Hi,
It's been a while since I sent an email. I thought I would send an update
to keep you in the loop.
I have been comparing svq's mechanism for split and packed vqs hoping to
find something that might lead to the source of the issue.
One thing worth noting is that when I use kernel version 6.8.5 for testing,
the crashes are far more frequent. In kernel version 6.15.0-rc3+, it's much
harder to reproduce.
On 5/15/25 11:49 AM, Eugenio Perez Martin wrote:
On Wed, May 14, 2025 at 8:22 AM Sahil Siddiq <icegambi...@gmail.com> wrote:
On 4/16/25 12:50 PM, Eugenio Perez Martin wrote:
On Mon, Apr 14, 2025 at 11:20 AM Sahil Siddiq <icegambi...@gmail.com> wrote:
On 3/26/25 1:05 PM, Eugenio Perez Martin wrote:
On Mon, Mar 24, 2025 at 2:59 PM Sahil Siddiq <icegambi...@gmail.com> wrote:
I managed to fix a few issues while testing this patch series.

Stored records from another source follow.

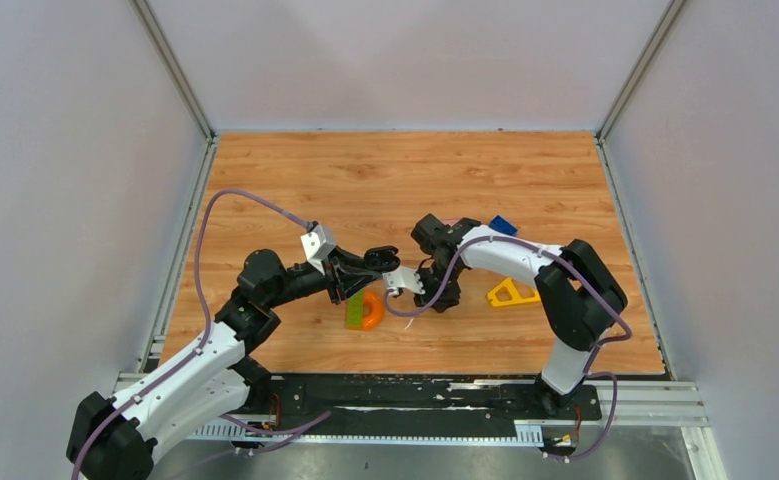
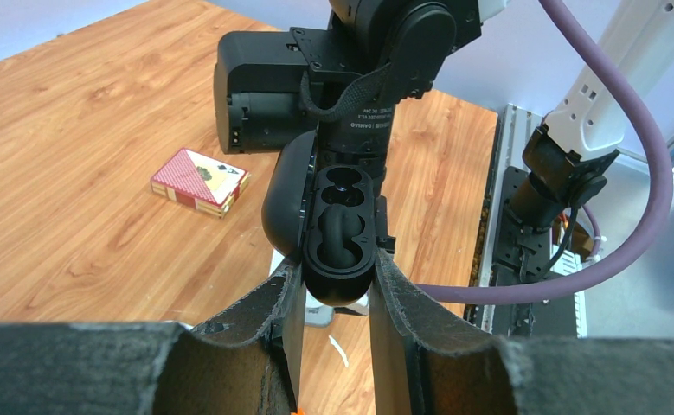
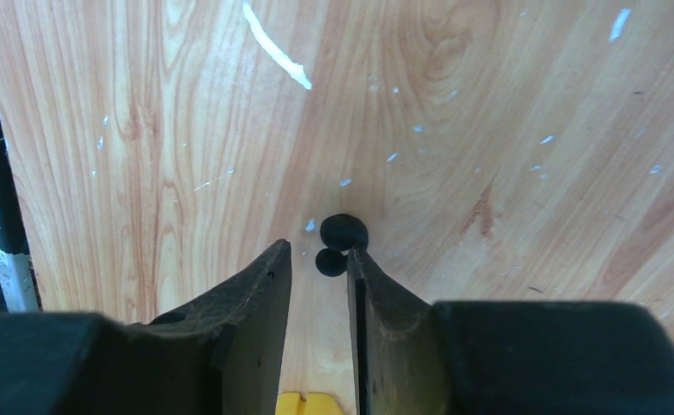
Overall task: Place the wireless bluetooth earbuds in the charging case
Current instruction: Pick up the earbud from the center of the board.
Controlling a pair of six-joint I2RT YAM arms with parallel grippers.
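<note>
I count one black earbud (image 3: 342, 235) in view. It sits at the tips of the right gripper (image 3: 318, 251), against one finger (image 3: 369, 298) and clear of the other. Jaws are narrow; I can't tell if it's pinched or lying on the table (image 3: 506, 130). One charging case (image 2: 343, 226), lid open, is clamped in the left gripper (image 2: 339, 264). One card deck (image 2: 199, 180) and one white sliver (image 3: 274, 47) lie on the wood.
</note>
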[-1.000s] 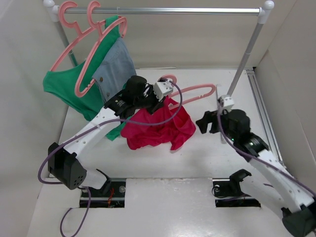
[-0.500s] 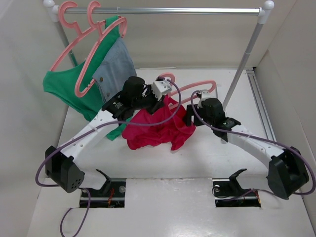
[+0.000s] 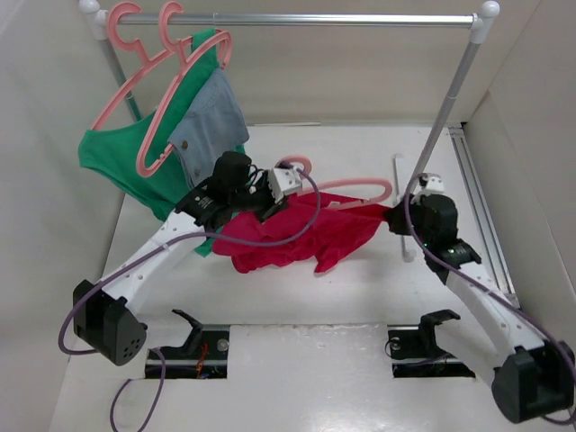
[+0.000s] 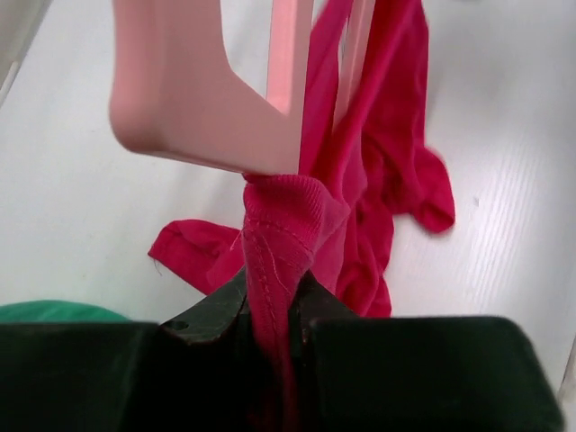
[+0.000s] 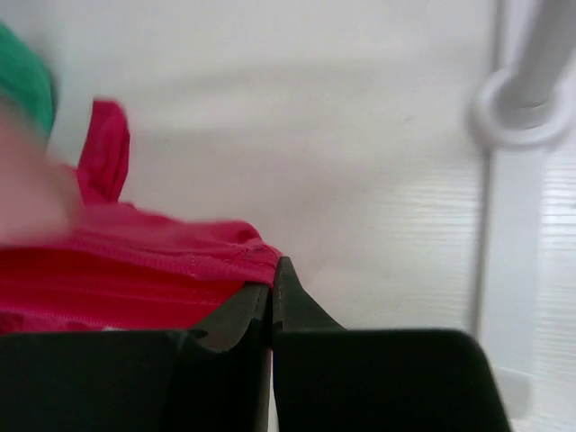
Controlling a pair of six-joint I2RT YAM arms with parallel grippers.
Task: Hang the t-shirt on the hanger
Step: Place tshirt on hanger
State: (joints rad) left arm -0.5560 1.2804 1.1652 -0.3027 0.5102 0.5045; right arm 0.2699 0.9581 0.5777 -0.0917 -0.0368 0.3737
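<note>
The left gripper [image 4: 270,292] is pinching a bunched fold of the t-shirt [image 3: 297,236] just under the hanger [image 4: 193,90], whose bars are disappearing into the cloth. The right gripper [image 5: 272,274] is nipping the hem, and the t-shirt is lying stretched between both over the table [image 3: 297,306].

We read no text, brand, number or sign in any of the three views. Nothing legible on the t-shirt [image 3: 288,236] and no markings we can make out on the hanger [image 4: 180,99].
</note>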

There is still one issue that I am unable to resolve. I thought
I would send this patch series for review in case I have missed
something.
The issue is that this patch series does not work every time. I
am able to ping L0 from L2 and vice versa via packed SVQ when it
works.
When this doesn't work, both VMs throw a "Destination Host
Unreachable" error. This is sometimes (not always) accompanied
by the following kernel error (thrown by L2-kernel):
virtio_net virtio1: output.0:id 1 is not a head!
The TX queue seems to be problematic. More on this below.
Sometimes RX also results in this crash, but it seems to be less frequent.
This was filled while L2
was booting. In the case when the ctrl vq is disabled, I am not sure
what is responsible for filling the vqs in the data plane during
booting.
The nested guest's driver fills the rx queue at startup. After that,
that nested guest kicks and SVQ receives the descriptors. It copies
the descriptors to the shadow virtqueue and then kicks L0 QEMU.
Understood.
The other vq (vq_idx=1) is not filled completely before the issue is
hit.
I have been noting down the numbers and here is an example:
295 descriptors were added individually to the queues i.e., there were no
chains (vhost_svq_add_packed)
|_ 256 additions in vq_idx = 0, all with unique ids
|---- 27 descriptors (ids 0 through 26) were received later from the
device (vhost_svq_get_buf_packed)
|_ 39 additions in vq_idx = 1
|_ 13 descriptors had id = 0
|_ 26 descriptors had id = 1
|---- All descriptors were received at some point from the device
(vhost_svq_get_buf_packed)
There was one case in which vq_idx=0 had wrapped around. I verified
that flags were set appropriately during the wrap (avail and used flags
were flipped as expected).
Ok sounds like you're able to reach it before filling the queue. I'd
go for debugging notifications for this one then. More on this below.
=====
The next common situation where this issue is hit is during startup.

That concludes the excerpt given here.